ISA 600 (Revised), titled "Special Considerations — Audits of Group Financial Statements (Including the Work of Component Auditors)," establishes the group engagement partner's responsibilities when conducting an audit of group financial statements. A group audit exists whenever the financial statements include the financial information of more than one component — whether subsidiaries, divisions, branches, joint ventures, or associates accounted for under the equity method.

Group audits are inherently more complex than single-entity audits. The group engagement team must coordinate work across multiple locations, potentially involving component auditors in different jurisdictions with different regulatory environments, languages, and accounting practices. The previous version of ISA 600 (issued in 2009) used a component-classification model that, in practice, led to mechanical scoping decisions and insufficient attention to risks that cut across the group.

Regulatory inspections consistently identified quality concerns in group audits — insufficient involvement by the group engagement partner, inadequate communication with component auditors, over-reliance on component auditors without adequate oversight, and failure to consider aggregation risk. The IAASB's comprehensive revision addresses these concerns through a fundamentally restructured approach.

Key Changes from the Previous Standard

The following table summarises the most significant changes between the previous ISA 600 and the revised standard:

AreaPrevious ISA 600ISA 600 (Revised)
ApproachBottom-up: classify components, then determine workTop-down: assess group-level risks, then determine work at components
Components"Significant" vs "non-significant" based on size or riskNo classification by significance; component definition broadened to any entity or business activity
Component auditorsSeparate from the engagement team; reliance-based modelExplicitly part of the engagement team; subject to direction, supervision, and review
ScopingFull audit, specified procedures, or analytical review by component categoryNature, timing, and extent of work driven by assessed risks at group level
CommunicationGroup engagement team issues instructions to component auditorsTwo-way communication throughout the engagement; component auditors communicate back
DocumentationDocument instructions sent and reports receivedEnhanced documentation of risk assessment, scoping rationale, aggregation risk, and component auditor oversight
Review optionsDesktop review of non-significant componentsNo prescribed review categories; analytical procedures at group level may serve a similar function, but driven by risk assessment

The Risk-Based Approach

The fundamental shift in ISA 600 (Revised) is from a bottom-up, component-driven model to a top-down, risk-driven model. The group engagement team follows four interconnected steps:

Step 1: Understanding the group and its environment

The group engagement team must obtain an understanding of the group, its components, and their environments — including the group's organisational structure, the nature of the components (subsidiaries, joint ventures, equity-method investees), the consolidation process, and the applicable financial reporting framework. This understanding must be sufficient to identify and assess risks of material misstatement at the group financial statement level.

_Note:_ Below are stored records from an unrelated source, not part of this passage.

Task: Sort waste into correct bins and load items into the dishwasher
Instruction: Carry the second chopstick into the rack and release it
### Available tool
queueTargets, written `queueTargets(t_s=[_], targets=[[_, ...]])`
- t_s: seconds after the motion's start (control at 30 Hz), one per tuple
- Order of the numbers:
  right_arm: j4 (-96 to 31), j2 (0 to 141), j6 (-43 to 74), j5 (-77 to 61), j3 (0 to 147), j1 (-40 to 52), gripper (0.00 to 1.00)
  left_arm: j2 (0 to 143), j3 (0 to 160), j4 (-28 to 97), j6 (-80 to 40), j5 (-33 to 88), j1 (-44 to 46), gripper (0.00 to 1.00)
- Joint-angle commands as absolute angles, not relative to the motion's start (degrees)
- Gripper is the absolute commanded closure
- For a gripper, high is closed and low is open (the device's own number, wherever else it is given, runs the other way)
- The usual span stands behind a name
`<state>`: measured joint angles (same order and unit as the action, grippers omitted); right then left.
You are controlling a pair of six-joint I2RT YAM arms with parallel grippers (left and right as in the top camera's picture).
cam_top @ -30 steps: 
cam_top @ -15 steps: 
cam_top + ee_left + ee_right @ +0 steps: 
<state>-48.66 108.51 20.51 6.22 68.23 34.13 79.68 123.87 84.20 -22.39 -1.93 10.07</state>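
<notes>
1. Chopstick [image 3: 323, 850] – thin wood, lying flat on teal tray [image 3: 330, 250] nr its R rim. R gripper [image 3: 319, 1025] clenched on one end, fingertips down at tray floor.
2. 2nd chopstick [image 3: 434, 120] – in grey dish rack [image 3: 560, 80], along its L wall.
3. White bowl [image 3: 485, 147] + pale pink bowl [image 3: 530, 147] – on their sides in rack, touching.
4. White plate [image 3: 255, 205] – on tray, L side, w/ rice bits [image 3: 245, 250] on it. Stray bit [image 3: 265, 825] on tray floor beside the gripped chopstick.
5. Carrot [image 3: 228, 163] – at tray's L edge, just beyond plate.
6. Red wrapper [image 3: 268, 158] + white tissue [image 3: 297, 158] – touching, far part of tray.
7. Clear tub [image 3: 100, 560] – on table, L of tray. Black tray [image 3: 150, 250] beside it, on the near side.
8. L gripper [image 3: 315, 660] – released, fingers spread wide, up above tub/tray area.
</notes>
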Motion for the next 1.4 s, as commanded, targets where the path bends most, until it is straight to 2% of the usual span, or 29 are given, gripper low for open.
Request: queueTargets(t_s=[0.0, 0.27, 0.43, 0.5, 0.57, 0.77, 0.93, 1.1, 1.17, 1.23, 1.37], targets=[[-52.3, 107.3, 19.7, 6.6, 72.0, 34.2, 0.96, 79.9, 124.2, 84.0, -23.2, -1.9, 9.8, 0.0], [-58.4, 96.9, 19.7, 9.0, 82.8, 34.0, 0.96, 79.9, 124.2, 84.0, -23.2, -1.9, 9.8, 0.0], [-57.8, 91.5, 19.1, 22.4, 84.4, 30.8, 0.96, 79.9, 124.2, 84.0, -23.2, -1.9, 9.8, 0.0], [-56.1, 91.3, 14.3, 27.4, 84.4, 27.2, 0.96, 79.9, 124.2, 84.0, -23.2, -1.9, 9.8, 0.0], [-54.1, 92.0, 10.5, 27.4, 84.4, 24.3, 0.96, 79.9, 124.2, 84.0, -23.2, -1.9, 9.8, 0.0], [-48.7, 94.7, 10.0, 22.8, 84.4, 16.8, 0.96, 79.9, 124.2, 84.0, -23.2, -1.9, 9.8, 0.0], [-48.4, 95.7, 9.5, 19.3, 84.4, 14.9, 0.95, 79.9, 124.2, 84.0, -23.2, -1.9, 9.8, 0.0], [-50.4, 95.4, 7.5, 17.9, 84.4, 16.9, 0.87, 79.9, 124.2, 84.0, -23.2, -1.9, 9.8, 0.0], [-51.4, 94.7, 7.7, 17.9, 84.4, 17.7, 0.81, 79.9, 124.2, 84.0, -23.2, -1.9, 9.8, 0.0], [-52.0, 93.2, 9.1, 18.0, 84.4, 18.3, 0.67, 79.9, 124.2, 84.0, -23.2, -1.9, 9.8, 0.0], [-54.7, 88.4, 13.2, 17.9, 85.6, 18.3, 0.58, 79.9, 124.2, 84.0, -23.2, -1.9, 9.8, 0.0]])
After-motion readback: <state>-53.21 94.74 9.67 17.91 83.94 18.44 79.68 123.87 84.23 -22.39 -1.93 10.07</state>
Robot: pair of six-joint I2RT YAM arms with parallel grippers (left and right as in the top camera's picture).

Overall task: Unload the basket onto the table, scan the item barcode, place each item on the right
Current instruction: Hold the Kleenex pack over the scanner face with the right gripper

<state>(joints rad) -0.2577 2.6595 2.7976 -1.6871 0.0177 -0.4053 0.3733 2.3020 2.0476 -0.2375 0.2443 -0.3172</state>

For a multinational group, this means understanding how intercompany transactions are processed, how management allocates goodwill and other assets across cash-generating units, where significant accounting estimates arise, and how consolidation adjustments are determined. For a simpler group, the understanding may focus on the consolidation journal entries and the elimination of intercompany balances.

Step 2: Identifying and assessing risks at the group level

Applying the principles of ISA 315 (Revised 2019), the group engagement team identifies and assesses risks of material misstatement at the group financial statement level. These risks may arise from the financial information of individual components, from the consolidation process itself, or from transactions or events that span multiple components.

The risk assessment is performed at the group level, not component by component. A risk that is individually immaterial at each component may be significant in aggregate — this is where the concept of aggregation risk becomes critical.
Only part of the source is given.